De nombreux dalits ne connaissent pas leurs droits et de toute façon ne peuvent pas livrer une bataille juridique coûteuse en termes de temps et d’argent. Le Recensement national de 2011 offre une image poignante de la condition socio-économique des dalits, ce qui explique leur vulnérabilité. Sur les 44.226.917 ménages dalits en Inde, 74 pour cent vivent dans des zones rurales, où la terre qu’ils possèdent par ménage est en moyenne inférieure à 0,3 ha – la plupart d’entre eux sont sans terre. Un total de 20.616.913 ménages dalits vivent dans une seule pièce et 13.924.073 dans deux pièces. Seuls 22 pour cent des ménages dalits vivent dans des maisons plus grandes. Et seulement 34 pour cent d’entre eux disposent de toilettes dans leurs maisons. Plus de 50 pour cent des ménages dalits utilisent le bois comme principal combustible pour la cuisine.
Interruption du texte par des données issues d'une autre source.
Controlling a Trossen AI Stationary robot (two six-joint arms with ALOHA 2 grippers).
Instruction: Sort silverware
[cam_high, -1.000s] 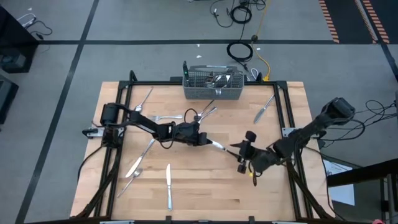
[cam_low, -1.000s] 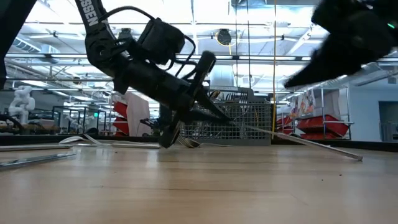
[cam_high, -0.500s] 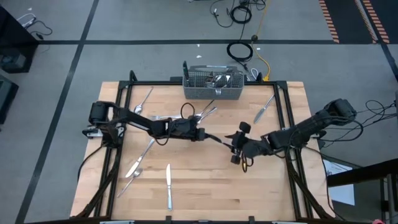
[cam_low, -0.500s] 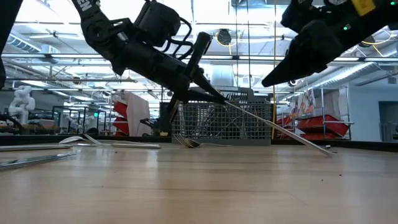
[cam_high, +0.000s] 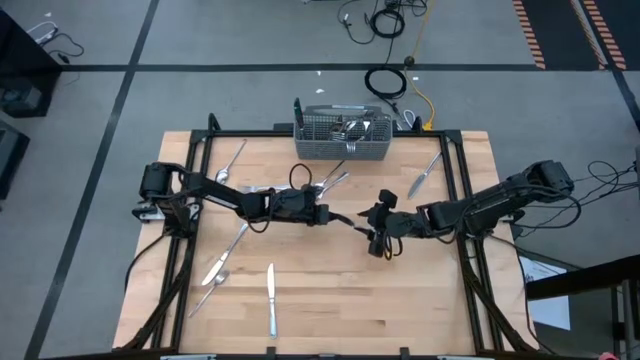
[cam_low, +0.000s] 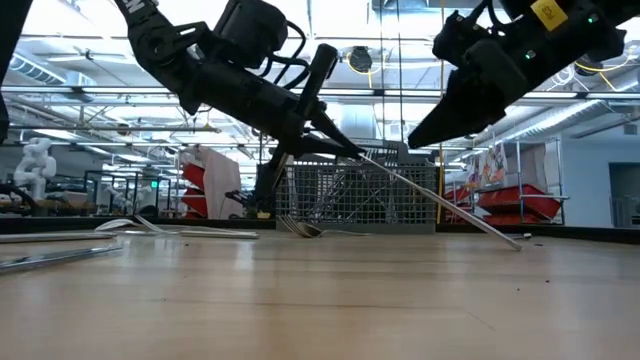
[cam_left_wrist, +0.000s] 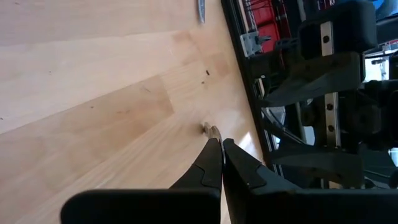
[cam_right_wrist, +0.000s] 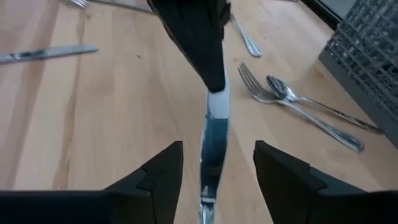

Le taux d’alphabétisation des dalits est en hausse, cependant. En 2011, leur taux d’alphabétisation a dépassé les 66 pour cent (8 points de moins que les non dalits ou non adivasis). Mais les dalits instruits veulent plus – et notamment intégrer le système universitaire. Certains d’entre eux ont réussi à le faire, mais ils sont souvent confrontés à des expériences frustrantes quand ils sont victimes de discrimination dans l’institution même qui devrait favoriser la mobilité sociale. Rohith Vemulawas (qui s’est suicidé, n.d.T.) était l’un d’entre eux. Il y en a beaucoup d’autres. Prenons le cas de Senthil Kumar de Jalakandapuram (près de Salem). Ce fils d’un éleveur de porcs a rejoint l’Université de Hyderabad, tout comme Rohith Vemula, et a obtenu une bourse de doctorat en physique en 2007. Mais il se suicida en 2008 – victime de l’atmosphère locale – après avoir échoué aux examens et perdu sa bourse. Aujourd’hui, les enfants de sa famille ne veulent pas être éduqués – sa mère même « déteste l’éducation ». Mais un pays peut-il progresser si un cinquième de sa population n’a pas un accès complet à l’enseignement supérieur? Quel type de développement (mot-clé aujourd’hui en Inde) ce sera?

L’auteur est chargé de recherche au CERI-Sciences Po / CNRS, Paris, professeur de politique indienne et de sociologie au King’s India Institute, Londres et chercheur non résident au Carnegie Endowment for International Peace.